Omit each picture as you copy the entries exactly.

• • • •

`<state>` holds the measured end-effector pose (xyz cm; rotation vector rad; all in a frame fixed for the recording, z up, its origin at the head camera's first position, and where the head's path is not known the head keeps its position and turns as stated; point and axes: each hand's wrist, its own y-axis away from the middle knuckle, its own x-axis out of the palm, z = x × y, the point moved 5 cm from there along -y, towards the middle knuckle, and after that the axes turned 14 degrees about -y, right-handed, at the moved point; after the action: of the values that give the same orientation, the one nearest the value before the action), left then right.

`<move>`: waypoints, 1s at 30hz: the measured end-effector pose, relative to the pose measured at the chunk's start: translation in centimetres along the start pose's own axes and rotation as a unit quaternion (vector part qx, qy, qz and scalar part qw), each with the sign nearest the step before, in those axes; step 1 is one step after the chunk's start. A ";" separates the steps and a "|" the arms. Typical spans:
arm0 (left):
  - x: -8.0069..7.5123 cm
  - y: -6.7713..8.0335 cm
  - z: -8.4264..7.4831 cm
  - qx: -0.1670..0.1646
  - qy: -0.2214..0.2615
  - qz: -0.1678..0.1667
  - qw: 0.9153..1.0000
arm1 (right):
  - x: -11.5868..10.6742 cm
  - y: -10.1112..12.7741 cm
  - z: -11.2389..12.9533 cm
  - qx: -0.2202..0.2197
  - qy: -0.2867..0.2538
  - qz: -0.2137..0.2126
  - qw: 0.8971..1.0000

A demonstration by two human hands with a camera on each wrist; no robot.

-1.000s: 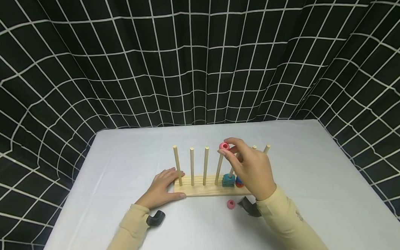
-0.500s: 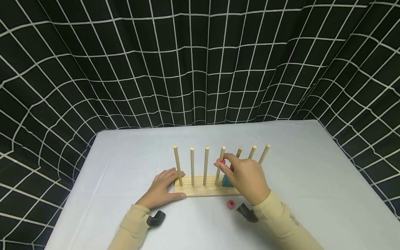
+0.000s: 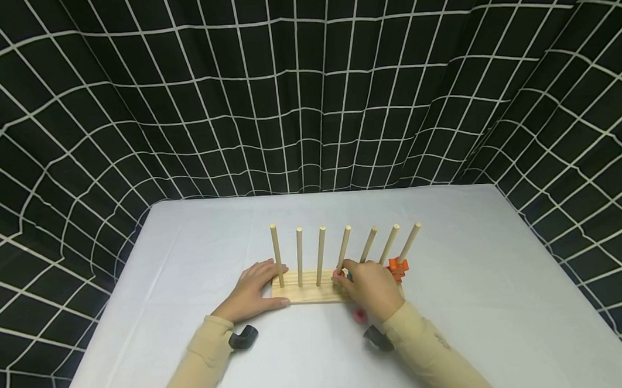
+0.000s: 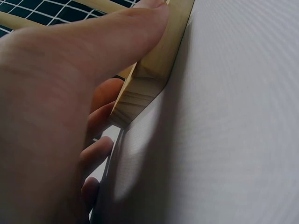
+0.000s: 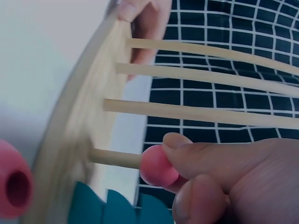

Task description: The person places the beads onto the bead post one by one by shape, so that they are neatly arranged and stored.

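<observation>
Right hand (image 3: 371, 287): you pinch the pink bead (image 5: 158, 166) — it has slid from the peg (image 3: 343, 254) tip to near the base (image 3: 308, 288).
Left hand (image 3: 250, 292): fingers flat, bracing the base's end on the surface (image 3: 198, 252).

backdrop: black curtain (image 3: 305, 89) with a white grid, hanging in soft folds behind and along both sides of the table | furniture: one table (image 3: 197, 241) covered in a smooth pale grey-white cloth, its far edge against the curtain | light: even and soft, only faint shadows on the cloth
</observation>
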<state>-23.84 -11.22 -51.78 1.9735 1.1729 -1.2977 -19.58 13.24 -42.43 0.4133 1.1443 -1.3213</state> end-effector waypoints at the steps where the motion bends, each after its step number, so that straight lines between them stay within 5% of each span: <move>1: 0.0 0.0 0.0 0.000 0.003 0.000 1.000 | 0.2 0.0 0.0 -0.001 0.001 0.001 1.000; 20: 0.3 0.0 0.7 0.004 0.010 -0.006 1.000 | 2.0 0.6 -0.3 0.062 -0.019 0.049 0.997; 25: 0.1 0.1 0.6 -0.001 0.011 0.002 1.000 | 0.4 0.4 0.1 0.069 -0.029 0.077 0.994; 30: 0.0 0.0 0.4 0.004 0.008 0.001 1.000 | -2.5 1.0 0.8 0.027 -0.062 0.086 0.994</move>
<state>-24.03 -11.49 -51.96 1.9928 1.1763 -1.2894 -17.98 14.17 -40.36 0.4527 0.9510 -1.2116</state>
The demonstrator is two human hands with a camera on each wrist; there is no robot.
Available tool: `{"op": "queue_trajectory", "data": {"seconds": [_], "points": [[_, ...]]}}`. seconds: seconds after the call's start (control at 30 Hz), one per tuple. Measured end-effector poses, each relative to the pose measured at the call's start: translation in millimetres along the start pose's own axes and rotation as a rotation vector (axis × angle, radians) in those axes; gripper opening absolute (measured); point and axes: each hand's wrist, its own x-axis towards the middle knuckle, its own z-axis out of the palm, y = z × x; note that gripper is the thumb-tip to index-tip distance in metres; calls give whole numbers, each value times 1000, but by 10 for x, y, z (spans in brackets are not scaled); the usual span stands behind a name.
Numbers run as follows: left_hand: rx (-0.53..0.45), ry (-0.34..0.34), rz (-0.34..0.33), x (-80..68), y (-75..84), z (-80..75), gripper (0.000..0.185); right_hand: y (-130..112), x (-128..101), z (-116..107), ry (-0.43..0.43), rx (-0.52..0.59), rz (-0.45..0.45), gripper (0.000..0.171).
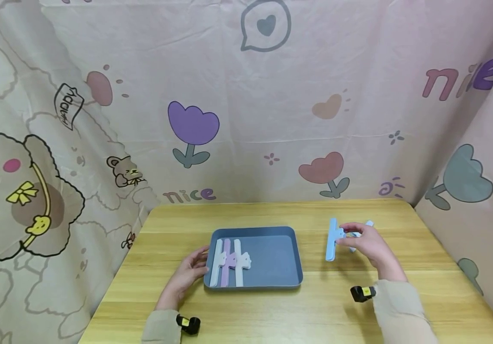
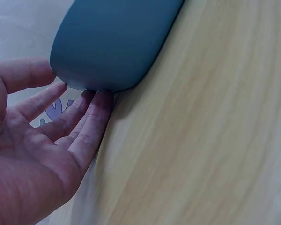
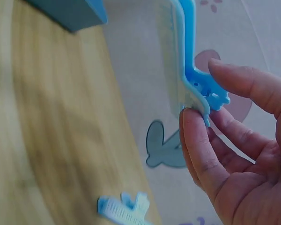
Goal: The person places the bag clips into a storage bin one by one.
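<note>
Blue clip is lifted off the table, right of the tray, pinched at its handle end by right hand, thumb and fingers curled on it; second blue clip lies below; left hand has straight fingers touching the tray's left edge, holding nothing; three clips already lie inside; judged step: carrying; next move calls for crossing left over the rim.

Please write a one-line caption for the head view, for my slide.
Right hand pinches a blue clip above the wooden table; left hand touches the grey tray.
</note>
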Motion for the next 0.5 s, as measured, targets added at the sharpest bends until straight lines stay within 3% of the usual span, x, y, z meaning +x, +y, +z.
{"op": "queue_trajectory", "data": {"seconds": [0.5], "points": [[3, 20, -2, 2, 4, 16, 66, -417, 297, 286, -65, 148, -69, 59]]}}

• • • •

» **Written solution**:
`<state>` holds the measured end-effector pose (xyz cm; rotation vector rad; all in a frame fixed for the recording, z up, its origin at the head camera's first position, and where the head's path is not known the head keeps its position and turns as stated; point and axes: each hand's wrist, its own y-axis away from the middle knuckle, its own x-axis out of the palm, z = x × y, the point moved 5 cm from there along -y, towards the middle knuckle, and after that the axes turned 14 degrees about -y, right-handed, at the moved point; after the action: of the values that give the same orientation, the one nearest the value before the action), left then right.

`<move>`: waypoints, 1s at 30hz: the measured end-effector pose, relative to the pose measured at the chunk's start: translation in centimetres along the start pose's own axes and rotation as a unit quaternion (vector part qx, qy, qz and scalar part qw), each with the sign nearest the step before, in those axes; step 1 is one step after the chunk's start. A ";" separates the steps and a "|" the arms. Typical spans:
arm0 (left):
  - x: -8.0069..7.5123 cm
  - y: -6.7713..8.0335 cm
  - z: -8.4264..7.4831 cm
  - qx: -0.1670..0.1646
  - qy: -0.2214..0.2615
  - qz: -0.1678..0.1667
  - qw: 0.9153..1.0000
arm1 (right):
  - x: -11.5868..10.6742 cm
  - y: -10.1112..12.7741 cm
  - z: -11.2389..12.9533 cm
  - qx: -0.2202..0.2197
  - qy: -0.2867..0.2538
  - qz: -0.2137..0.2126
  - qw: 0.8971..1.0000

A demonstration by two human hands with a camera on each wrist; no robot.

-1.000s: 
-0.500s: 
+0.000s: 
+0.000s: 
+0.000s: 

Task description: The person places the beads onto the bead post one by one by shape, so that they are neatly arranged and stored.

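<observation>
Right hand (image 3: 371, 287): you pinch the pink bead (image 5: 158, 166) — it has slid from the peg (image 3: 343, 254) tip to near the base (image 3: 308, 288).
Left hand (image 3: 250, 292): fingers flat, bracing the base's end on the surface (image 3: 198, 252).

backdrop: black curtain (image 3: 305, 89) with a white grid, hanging in soft folds behind and along both sides of the table | furniture: one table (image 3: 197, 241) covered in a smooth pale grey-white cloth, its far edge against the curtain | light: even and soft, only faint shadows on the cloth
</observation>
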<state>-23.84 -11.22 -51.78 1.9735 1.1729 -1.2977 -19.58 13.24 -42.43 0.4133 1.1443 -1.3213</state> end-effector waypoints at the steps where the motion bends, each after its step number, so that straight lines between them stay within 5% of each span: <move>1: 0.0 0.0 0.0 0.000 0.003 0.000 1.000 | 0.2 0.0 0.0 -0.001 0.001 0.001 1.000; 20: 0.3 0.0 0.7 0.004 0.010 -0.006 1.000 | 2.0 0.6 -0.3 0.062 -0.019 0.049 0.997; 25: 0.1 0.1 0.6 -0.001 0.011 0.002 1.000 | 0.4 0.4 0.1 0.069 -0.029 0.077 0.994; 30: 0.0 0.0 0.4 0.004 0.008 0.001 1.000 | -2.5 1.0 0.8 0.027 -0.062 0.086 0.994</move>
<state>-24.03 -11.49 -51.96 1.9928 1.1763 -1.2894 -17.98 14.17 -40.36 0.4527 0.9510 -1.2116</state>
The demonstrator is two human hands with a camera on each wrist; there is no robot.
Available tool: `{"op": "queue_trajectory", "data": {"seconds": [_], "points": [[_, ...]]}}`. seconds: seconds after the call's start (control at 30 Hz), one per tuple. Measured end-effector poses, each relative to the pose measured at the call's start: translation in millimetres along the start pose's own axes and rotation as a rotation vector (axis × angle, radians) in those axes; gripper opening absolute (measured); point and axes: each hand's wrist, its own x-axis towards the middle knuckle, its own z-axis out of the palm, y = z × x; note that gripper is the thumb-tip to index-tip distance in metres; calls give whole numbers, each value times 1000, but by 10 for x, y, z (spans in brackets are not scaled); the usual span stands behind a name.
Numbers run as follows: left_hand: rx (-0.53..0.45), ry (-0.34..0.34), rz (-0.34..0.33), x (-80..68), y (-75..84), z (-80..75), gripper (0.000..0.185); right_hand: y (-130..112), x (-128..101), z (-116..107), ry (-0.43..0.43), rx (-0.52..0.59), rz (-0.45..0.45), gripper (0.000..0.171).
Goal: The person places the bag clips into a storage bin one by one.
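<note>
Blue clip is lifted off the table, right of the tray, pinched at its handle end by right hand, thumb and fingers curled on it; second blue clip lies below; left hand has straight fingers touching the tray's left edge, holding nothing; three clips already lie inside; judged step: carrying; next move calls for crossing left over the rim.

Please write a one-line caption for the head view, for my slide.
Right hand pinches a blue clip above the wooden table; left hand touches the grey tray.
</note>
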Motion for the next 0.5 s, as measured, targets added at the sharpest bends until straight lines stay within 3% of the usual span, x, y, z meaning +x, +y, +z.
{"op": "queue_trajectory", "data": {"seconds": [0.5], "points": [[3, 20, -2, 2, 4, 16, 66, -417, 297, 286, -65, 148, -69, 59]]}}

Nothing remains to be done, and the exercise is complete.